# Calibration of a catchment using multisite multiobjective composition


## About this document


In [None]:
from swift2.doc_helper import pkg_versions_info

print(pkg_versions_info("This document was generated from a jupyter notebook"))

## Use case

This vignette demonstrates how one can calibrate a catchment using multiple gauging points available within this catchment. This only covers the definition of the calibration, **not the execution**. The sample data in the package is a small subset of hourly data to keep things (data size, execution time) small.

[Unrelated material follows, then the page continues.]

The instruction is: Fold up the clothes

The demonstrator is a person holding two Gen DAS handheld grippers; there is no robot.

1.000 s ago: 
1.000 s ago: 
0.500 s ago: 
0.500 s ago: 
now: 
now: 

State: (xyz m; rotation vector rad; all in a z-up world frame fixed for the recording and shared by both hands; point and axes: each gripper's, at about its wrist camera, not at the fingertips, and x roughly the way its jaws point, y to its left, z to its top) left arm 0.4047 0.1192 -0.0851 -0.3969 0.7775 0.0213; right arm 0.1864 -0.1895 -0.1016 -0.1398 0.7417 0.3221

This is a joint calibration weighing multiple objectives, possibly sourced from different modelling objects in the semi-distributed structure, thus a whole-of-catchment calibration technique. A staged, cascading calibration is supported and described in another vignette.

In [None]:
from swift2.utils import mk_full_data_id
from swift2.classes import CompositeParameteriser, HypercubeParameteriser, Simulation
# from swift2.wrap.ffi_interop import debug_msd
import xarray as xr
import pandas as pd
import numpy as np
import xarray as xr

In [None]:
import swift2.doc_helper as std

In [None]:
import seaborn as sns
import matplotlib.pyplot as plt

In [None]:
from cinterop.timeseries import TIME_DIMNAME, slice_xr_time_series, pd_series_to_xr_series, slice_xr_time_series, pd_series_to_xr_series

In [None]:
from cinterop.timeseries import xr_ts_start, xr_ts_end
import datetime as dt

In [None]:
%matplotlib inline

## Data

The sample data that comes with the package contains a model definition for the South Esk catchment, including a short subset of the climate and flow record data.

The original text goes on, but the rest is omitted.